### Instructions for the task
Where a picture appears in the data below, exclude it; restate everything else word for word.
────────────────
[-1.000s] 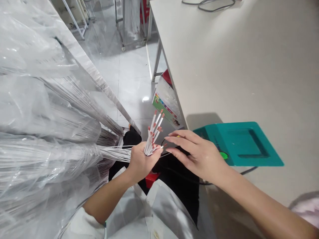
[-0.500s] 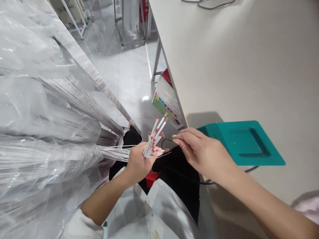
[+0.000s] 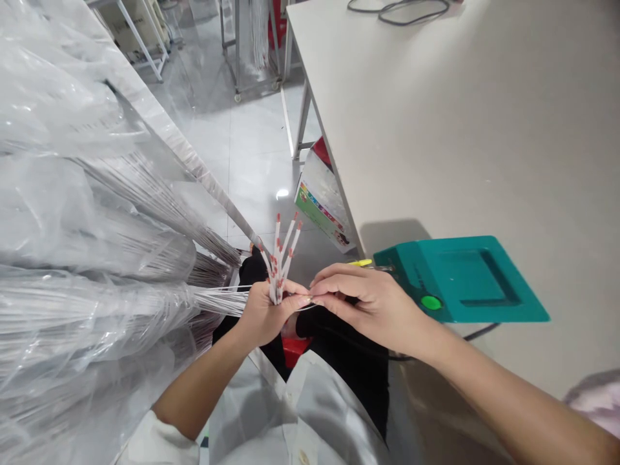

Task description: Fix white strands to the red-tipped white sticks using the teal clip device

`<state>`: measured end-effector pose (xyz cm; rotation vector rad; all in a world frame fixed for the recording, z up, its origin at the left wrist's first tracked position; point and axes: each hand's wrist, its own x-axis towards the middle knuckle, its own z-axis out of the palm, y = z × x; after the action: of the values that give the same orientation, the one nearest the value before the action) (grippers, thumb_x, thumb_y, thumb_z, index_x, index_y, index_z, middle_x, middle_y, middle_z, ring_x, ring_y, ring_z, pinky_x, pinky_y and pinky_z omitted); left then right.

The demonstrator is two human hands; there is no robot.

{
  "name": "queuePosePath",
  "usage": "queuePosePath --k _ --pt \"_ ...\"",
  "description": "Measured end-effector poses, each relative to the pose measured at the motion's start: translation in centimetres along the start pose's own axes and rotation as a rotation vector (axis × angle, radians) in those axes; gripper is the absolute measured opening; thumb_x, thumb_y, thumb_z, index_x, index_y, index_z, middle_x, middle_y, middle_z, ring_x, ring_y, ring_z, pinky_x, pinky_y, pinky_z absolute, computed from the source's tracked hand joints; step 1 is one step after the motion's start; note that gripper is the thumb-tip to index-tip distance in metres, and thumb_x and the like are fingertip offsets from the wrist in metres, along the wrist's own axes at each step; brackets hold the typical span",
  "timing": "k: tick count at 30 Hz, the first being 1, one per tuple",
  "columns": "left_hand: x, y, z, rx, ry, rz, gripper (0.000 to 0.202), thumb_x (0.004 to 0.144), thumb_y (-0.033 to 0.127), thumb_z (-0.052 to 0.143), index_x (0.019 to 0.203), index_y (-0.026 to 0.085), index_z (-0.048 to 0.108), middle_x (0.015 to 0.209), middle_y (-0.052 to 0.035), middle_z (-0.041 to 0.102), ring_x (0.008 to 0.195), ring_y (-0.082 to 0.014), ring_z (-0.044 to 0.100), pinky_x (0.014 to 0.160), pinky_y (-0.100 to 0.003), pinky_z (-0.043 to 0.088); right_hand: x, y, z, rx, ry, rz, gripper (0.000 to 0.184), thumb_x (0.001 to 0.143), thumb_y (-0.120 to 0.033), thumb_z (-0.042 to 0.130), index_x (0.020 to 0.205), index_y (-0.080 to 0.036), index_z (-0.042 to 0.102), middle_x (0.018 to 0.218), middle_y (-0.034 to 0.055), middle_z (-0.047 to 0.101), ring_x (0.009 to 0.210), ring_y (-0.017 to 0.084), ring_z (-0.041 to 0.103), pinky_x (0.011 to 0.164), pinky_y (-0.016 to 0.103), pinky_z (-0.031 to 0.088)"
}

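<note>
My left hand (image 3: 265,313) is closed round a bundle of white wires (image 3: 274,274) with red tips, which fan upward above the fist. On its other side the wires run left into a plastic-wrapped bundle (image 3: 220,299). My right hand (image 3: 371,300) pinches thumb and finger together right at the left thumb. What sits in that pinch is tiny and mostly covered; a thin pale wire passes just below it. Behind the right hand, a yellow piece (image 3: 360,263) shows beside a teal device (image 3: 489,274) with a green round button (image 3: 431,302) on the table.
The pale table (image 3: 460,142) fills the right side, with a black cable (image 3: 411,19) at its far edge. Plastic-covered wire bundles (image 3: 87,310) line the left. A printed box (image 3: 324,206) stands on the floor beside a table leg, and a wheeled rack (image 3: 237,58) stands farther off.
My right hand has moved left, from holding a small yellowish thing apart to touching my left thumb. The wire bundle has shifted slightly left and now points more upright. The device's green button has come into view.
</note>
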<state>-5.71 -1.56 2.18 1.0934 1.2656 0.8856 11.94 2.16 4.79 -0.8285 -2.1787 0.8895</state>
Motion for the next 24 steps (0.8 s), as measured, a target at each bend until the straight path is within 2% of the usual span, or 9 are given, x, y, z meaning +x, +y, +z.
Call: queuePosePath --k 4,7,10,13,17,21,24 --pt "0.2 -0.5 0.1 -0.248 -0.003 -0.098 0.015 0.069 0.029 0.066 0.068 0.014 0.064 0.043 0.0065 0.044 0.041 -0.0047 0.035 0.044 -0.020 0.029 -0.4 0.2 2.2 0.279 0.212 0.153 0.007 0.081 -0.019 0.057 0.079 -0.019 0.064 0.077 0.0037 0.065 0.068 0.012 0.062 0.061 0.024 0.052" --pt "0.2 -1.1 0.5 -0.433 0.028 -0.150 0.020 0.067 0.033 0.069 0.071 0.014 0.063 0.039 0.0083 0.040 0.038 -0.0032 0.031 0.043 -0.020 0.024 -0.7 0.6 4.2 0.473 0.372 0.290 0.008 0.079 -0.025 0.062 0.077 -0.019 0.066 0.077 0.0037 0.065 0.070 0.013 0.062 0.061 0.026 0.053" --pt "0.1 -1.5 1.2 -0.567 0.071 -0.207 0.026 0.062 0.036 0.072 0.071 0.015 0.061 0.039 0.0085 0.040 0.037 -0.0029 0.030 0.041 -0.019 0.020 -0.9 1.0 5.7 0.602 0.428 0.374 0.009 0.076 -0.027 0.064 0.075 -0.019 0.068 0.080 0.0040 0.065 0.069 0.013 0.062 0.059 0.025 0.053" --pt "0.1 -1.7 1.8 -0.614 0.099 -0.208 0.027 0.061 0.037 0.073 0.071 0.015 0.060 0.039 0.0090 0.039 0.036 -0.0027 0.030 0.041 -0.019 0.018 -0.9 1.1 6.2 0.622 0.464 0.380 0.007 0.076 -0.026 0.064 0.076 -0.020 0.068 0.081 0.0036 0.065 0.069 0.013 0.062 0.059 0.026 0.053" --pt "0.0 -1.9 2.0 -0.525 0.130 -0.177 0.024 0.065 0.038 0.069 0.068 0.015 0.060 0.045 0.0067 0.044 0.036 -0.0025 0.029 0.039 -0.019 0.020 -1.0 0.9 5.5 0.335 0.487 0.258 0.008 0.080 -0.020 0.060 0.080 -0.021 0.067 0.078 0.0033 0.067 0.072 0.015 0.063 0.066 0.029 0.054" --pt "-0.4 -1.5 1.5 -0.273 0.138 -0.096 0.022 0.070 0.037 0.064 0.070 0.015 0.064 0.050 0.0033 0.052 0.039 -0.0041 0.032 0.041 -0.021 0.026 -1.4 1.0 4.3 -0.127 0.403 0.019 0.015 0.083 -0.015 0.052 0.086 -0.019 0.066 0.083 0.0062 0.069 0.075 0.015 0.065 0.070 0.029 0.054" --pt "-0.7 -0.9 1.3 -0.074 0.089 -0.064 0.015 0.074 0.029 0.060 0.075 0.015 0.067 0.045 0.0040 0.049 0.039 -0.0061 0.035 0.041 -0.021 0.028 -1.7 1.5 3.6 -0.437 0.343 -0.154 0.013 0.082 -0.013 0.054 0.085 -0.015 0.066 0.082 0.0081 0.069 0.074 0.017 0.065 0.070 0.029 0.054"
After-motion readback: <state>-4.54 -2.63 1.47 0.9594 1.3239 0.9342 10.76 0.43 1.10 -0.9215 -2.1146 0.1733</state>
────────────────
### Response
[-1.000s] 
[-0.500s] 
[+0.000s] 

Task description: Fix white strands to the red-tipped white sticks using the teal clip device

`<state>`: measured end-effector pose (xyz cm; rotation vector rad; all in a world frame fixed for the recording, z up, its origin at the left wrist's first tracked position; point and axes: each hand's wrist, its own x-axis towards the middle knuckle, its own z-axis out of the palm, y = z × x; after the action: of the values that give the same orientation, the one nearest the value before the action) (grippers, thumb_x, thumb_y, thumb_z, index_x, index_y, index_z, middle_x, middle_y, middle_z, ring_x, ring_y, ring_z, pinky_x, pinky_y and pinky_z omitted); left then right.

The demonstrator is two human hands; there is no robot.

{
  "name": "queuePosePath",
  "usage": "queuePosePath --k _ --pt \"_ ...\"",
  "description": "Measured end-effector poses, each relative to the pose measured at the motion's start: translation in centimetres along the start pose's own axes and rotation as a rotation vector (axis × angle, radians) in those axes; gripper is the absolute measured opening; thumb_x, thumb_y, thumb_z, index_x, index_y, index_z, middle_x, middle_y, middle_z, ring_x, ring_y, ring_z, pinky_x, pinky_y, pinky_z absolute, computed from the source's tracked hand joints; step 1 is one step after the motion's start; note that gripper is the thumb-tip to index-tip distance in metres, and thumb_x and the like are fingertip offsets from the wrist in metres, along the wrist's own axes at each step; brackets hold the typical span",
  "timing": "k: tick count at 30 Hz, the first being 1, one per tuple",
  "columns": "left_hand: x, y, z, rx, ry, rz, gripper (0.000 to 0.202), thumb_x (0.004 to 0.144), thumb_y (-0.033 to 0.127), thumb_z (-0.052 to 0.143), index_x (0.019 to 0.203), index_y (-0.026 to 0.085), index_z (-0.048 to 0.108), middle_x (0.015 to 0.209), middle_y (-0.052 to 0.035), middle_z (-0.041 to 0.102), ring_x (0.008 to 0.195), ring_y (-0.082 to 0.014), ring_z (-0.044 to 0.100), pinky_x (0.014 to 0.160), pinky_y (-0.100 to 0.003), pinky_z (-0.043 to 0.088); right_hand: x, y, z, rx, ry, rz, gripper (0.000 to 0.184), thumb_x (0.001 to 0.143), thumb_y (-0.120 to 0.033), thumb_z (-0.042 to 0.130), index_x (0.020 to 0.205), index_y (-0.080 to 0.036), index_z (-0.042 to 0.102), middle_x (0.018 to 0.218), middle_y (-0.034 to 0.055), middle_z (-0.047 to 0.101), ring_x (0.009 to 0.210), ring_y (-0.017 to 0.084), ring_z (-0.041 to 0.103), pinky_x (0.011 to 0.164), pinky_y (-0.016 to 0.103), pinky_z (-0.031 to 0.088)"
}

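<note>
My left hand (image 3: 265,313) is closed round a bundle of white wires (image 3: 274,274) with red tips, which fan upward above the fist. On its other side the wires run left into a plastic-wrapped bundle (image 3: 220,299). My right hand (image 3: 371,300) pinches thumb and finger together right at the left thumb. What sits in that pinch is tiny and mostly covered; a thin pale wire passes just below it. Behind the right hand, a yellow piece (image 3: 360,263) shows beside a teal device (image 3: 489,274) with a green round button (image 3: 431,302) on the table.
The pale table (image 3: 460,142) fills the right side, with a black cable (image 3: 411,19) at its far edge. Plastic-covered wire bundles (image 3: 87,310) line the left. A printed box (image 3: 324,206) stands on the floor beside a table leg, and a wheeled rack (image 3: 237,58) stands farther off.
My right hand has moved left, from holding a small yellowish thing apart to touching my left thumb. The wire bundle has shifted slightly left and now points more upright. The device's green button has come into view.
</note>
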<state>-5.71 -1.56 2.18 1.0934 1.2656 0.8856 11.94 2.16 4.79 -0.8285 -2.1787 0.8895</state>
Motion for the next 24 steps (0.8 s), as measured, a target at each bend until the straight path is within 2% of the usual span, or 9 are given, x, y, z meaning +x, +y, +z.
Call: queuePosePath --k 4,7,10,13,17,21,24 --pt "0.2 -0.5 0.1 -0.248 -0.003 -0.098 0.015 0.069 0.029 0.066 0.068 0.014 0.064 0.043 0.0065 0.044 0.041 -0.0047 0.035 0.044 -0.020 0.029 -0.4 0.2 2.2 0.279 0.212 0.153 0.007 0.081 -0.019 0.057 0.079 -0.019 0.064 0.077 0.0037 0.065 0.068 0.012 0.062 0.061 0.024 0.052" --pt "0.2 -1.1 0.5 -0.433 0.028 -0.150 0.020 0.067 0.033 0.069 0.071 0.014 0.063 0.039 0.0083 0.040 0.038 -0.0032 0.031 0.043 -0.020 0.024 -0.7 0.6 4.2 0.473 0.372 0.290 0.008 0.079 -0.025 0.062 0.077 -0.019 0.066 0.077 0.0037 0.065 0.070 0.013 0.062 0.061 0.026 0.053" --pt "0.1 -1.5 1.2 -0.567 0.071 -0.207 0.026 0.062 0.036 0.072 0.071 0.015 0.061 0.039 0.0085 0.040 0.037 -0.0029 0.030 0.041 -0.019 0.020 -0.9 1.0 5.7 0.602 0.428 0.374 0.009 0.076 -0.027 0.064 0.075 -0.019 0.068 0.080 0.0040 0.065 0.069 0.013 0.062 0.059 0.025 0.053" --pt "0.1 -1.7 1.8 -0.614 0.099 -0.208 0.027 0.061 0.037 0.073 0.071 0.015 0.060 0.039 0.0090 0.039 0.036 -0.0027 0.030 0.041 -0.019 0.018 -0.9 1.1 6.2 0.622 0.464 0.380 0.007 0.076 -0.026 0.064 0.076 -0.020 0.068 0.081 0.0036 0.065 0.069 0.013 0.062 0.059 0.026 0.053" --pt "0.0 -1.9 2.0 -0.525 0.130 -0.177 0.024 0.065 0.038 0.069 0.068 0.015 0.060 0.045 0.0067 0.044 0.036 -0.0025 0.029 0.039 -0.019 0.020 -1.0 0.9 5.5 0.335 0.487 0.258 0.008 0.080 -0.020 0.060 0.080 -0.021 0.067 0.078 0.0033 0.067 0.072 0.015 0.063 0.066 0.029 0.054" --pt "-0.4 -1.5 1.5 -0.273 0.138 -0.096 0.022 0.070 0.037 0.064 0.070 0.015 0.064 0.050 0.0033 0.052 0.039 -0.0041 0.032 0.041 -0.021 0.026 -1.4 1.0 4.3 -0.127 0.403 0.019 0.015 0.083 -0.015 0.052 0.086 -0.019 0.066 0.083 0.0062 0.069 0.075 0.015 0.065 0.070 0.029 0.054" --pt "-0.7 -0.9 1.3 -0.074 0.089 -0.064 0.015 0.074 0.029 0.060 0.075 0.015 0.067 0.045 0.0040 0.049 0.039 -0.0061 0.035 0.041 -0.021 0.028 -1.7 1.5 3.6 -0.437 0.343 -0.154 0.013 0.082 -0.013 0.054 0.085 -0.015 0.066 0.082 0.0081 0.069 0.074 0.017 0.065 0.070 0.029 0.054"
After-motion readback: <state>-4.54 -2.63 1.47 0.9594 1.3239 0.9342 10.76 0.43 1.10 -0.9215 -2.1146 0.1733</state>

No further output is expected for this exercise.